David James has published two books and five chapbooks of poetry; more than thirty of his one-act plays have been produced as well. He teaches at Oakland Community College.
Cynthia Nankee has had poetry published in Blue Unicorn, Coal City Review, Harp-Strings Poetry Journal, Poem, St. Anthony Messenger, the Aurorean, The Deronda Review, The Lyric, The MacGuffin, Time of Singing and elsewhere. She is the Corresponding Secretary for the Poetry Society of Michigan, and enjoys immersing herself in all things poetry.
Michael Lauchlan has lived in and around Detroit his entire life. His poems have appeared in many publications including New England Review, Coiurtalnd Review, Virginia Quarterly Review, The North American Review, Apple Valley, Boxcar, Cider Press, Tampa Review, and Innisfree, and have been anthologized by Wayne State University Press (Abandon Automobile) and Oxford Press (A Mind Apart).
Saleem Peeradina is Emeritus Professor at Siena Heights U. He has published a memoir, The Ocean in My Yard, and four books of poetry, the most recent being,Slow Dance.His anthology, Contemporary Indian Poetry in English, is widely used as a classroom text.
Richard Solomon is a poet and developmental pediatrician whose writing has been shaped by Khrushchev’s shoe, the psychedelic Vietnam War era, spiritual demagoguery, and the resilient suffering of children.

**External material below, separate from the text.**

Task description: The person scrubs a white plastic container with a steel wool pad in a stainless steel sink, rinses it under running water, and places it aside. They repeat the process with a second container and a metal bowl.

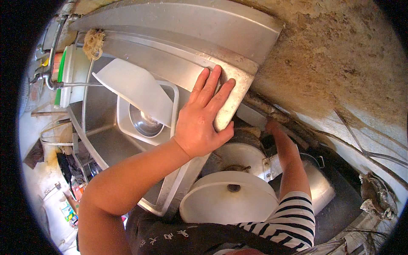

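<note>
My left hand [204, 111] lies on the corner of a stainless steel sink [234, 95]. Its fingers are spread over the metal rim, with the thumb at the outer edge. My right arm reaches down past the sink's side, and the right hand [271, 126] is in shadow near the wall's foot, by a pale flat piece [250, 114]; whether it holds anything is hidden. In the sink, a white plastic tub [176, 95] contains a shiny metal bowl [145, 122]. A bent white plastic sheet or board [134, 83] leans across the tub. Water runs from the tap [49, 79] towards it.
Below my arms stands a large white round basin or lid [229, 200] with a dark spot. Behind it is a round metal pan-like piece [242, 159]. A metal vessel [318, 181] lies right of my forearm. A fibre scrubber [94, 43] hangs at the sink's back left. A stained wall [334, 63] rises at the right.
</note>
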`<control>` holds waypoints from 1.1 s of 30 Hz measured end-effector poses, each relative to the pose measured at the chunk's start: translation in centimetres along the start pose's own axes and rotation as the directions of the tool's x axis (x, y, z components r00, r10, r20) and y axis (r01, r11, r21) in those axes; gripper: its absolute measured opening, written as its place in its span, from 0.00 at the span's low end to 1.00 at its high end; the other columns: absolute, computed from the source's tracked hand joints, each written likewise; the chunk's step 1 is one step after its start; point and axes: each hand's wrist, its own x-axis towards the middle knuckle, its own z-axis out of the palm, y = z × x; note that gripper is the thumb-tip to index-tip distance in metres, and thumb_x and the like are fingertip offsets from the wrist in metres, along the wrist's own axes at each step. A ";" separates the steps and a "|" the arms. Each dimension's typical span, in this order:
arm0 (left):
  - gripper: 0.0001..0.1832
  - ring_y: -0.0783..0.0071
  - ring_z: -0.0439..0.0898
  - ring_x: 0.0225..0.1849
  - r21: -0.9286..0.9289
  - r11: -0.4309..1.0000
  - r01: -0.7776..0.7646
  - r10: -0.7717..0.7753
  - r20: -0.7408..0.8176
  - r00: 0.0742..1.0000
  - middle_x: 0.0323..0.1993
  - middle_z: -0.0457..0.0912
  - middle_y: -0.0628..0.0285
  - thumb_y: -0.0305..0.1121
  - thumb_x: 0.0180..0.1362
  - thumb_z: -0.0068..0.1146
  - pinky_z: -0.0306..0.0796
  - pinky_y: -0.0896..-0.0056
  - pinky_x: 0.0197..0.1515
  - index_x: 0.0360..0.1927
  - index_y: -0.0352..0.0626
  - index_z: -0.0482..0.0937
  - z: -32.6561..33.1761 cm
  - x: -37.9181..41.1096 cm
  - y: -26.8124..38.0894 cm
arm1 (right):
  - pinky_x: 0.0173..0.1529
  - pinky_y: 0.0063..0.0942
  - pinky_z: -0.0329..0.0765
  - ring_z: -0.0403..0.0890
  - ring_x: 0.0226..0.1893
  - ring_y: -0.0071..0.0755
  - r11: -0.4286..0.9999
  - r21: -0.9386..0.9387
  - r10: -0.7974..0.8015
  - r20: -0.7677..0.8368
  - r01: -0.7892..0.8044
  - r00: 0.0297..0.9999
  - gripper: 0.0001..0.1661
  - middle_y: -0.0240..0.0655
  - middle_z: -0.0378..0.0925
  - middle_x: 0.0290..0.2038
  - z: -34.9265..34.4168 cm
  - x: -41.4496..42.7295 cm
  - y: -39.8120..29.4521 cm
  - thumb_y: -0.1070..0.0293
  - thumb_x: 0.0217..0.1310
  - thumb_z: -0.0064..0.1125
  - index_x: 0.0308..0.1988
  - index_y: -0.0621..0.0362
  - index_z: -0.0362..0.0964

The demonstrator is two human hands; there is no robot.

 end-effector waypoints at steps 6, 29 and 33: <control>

Poetry prizes include first prize in The 57th Street Bookstore Contest (Chicago), winning finalist in the national Wurgel Flomp comic poetry contest, 3rd Wednesday annual poetry contest and 2nd place in Ann Arbor Current Poetry contest. He has been published most recently in the Michigan Quarterly Review, 5am, 3rd Wednesday, and Krax.
Cody Walker is the author of Shuffle and Breakdown (Waywiser Press, 2008) and the co-editor of Alive at the Center: An Anthology of Poems from the Pacific Northwest (Ooligan Press, 2013). His second poetry collection, The Self-Styled No-Child, will be published by the Waywiser Press in 22016.
David Jibson is the author of Small Poems (Third Coast Press, 2013). His poetry has appeared in Third Wednesday, Peninsula Poets and Brasilia Review.
Bob Brill is a retired computer programmer and digital
artist. He is now devoting his energies to writing fiction and
poetry. His novellas, short stories and more than 125 poems have
appeared in over forty online magazines, print journals, and
anthologies.
Preview Poems
OUR BELOVED UNIVERSE
Our universe has stars galore,
more than can be counted.
There must be some life out there
besides bacteria and mosquitoes.
I’m sure there are other planets
that feature love, movies, and flush toilets.
Are there standup comics on far distant worlds?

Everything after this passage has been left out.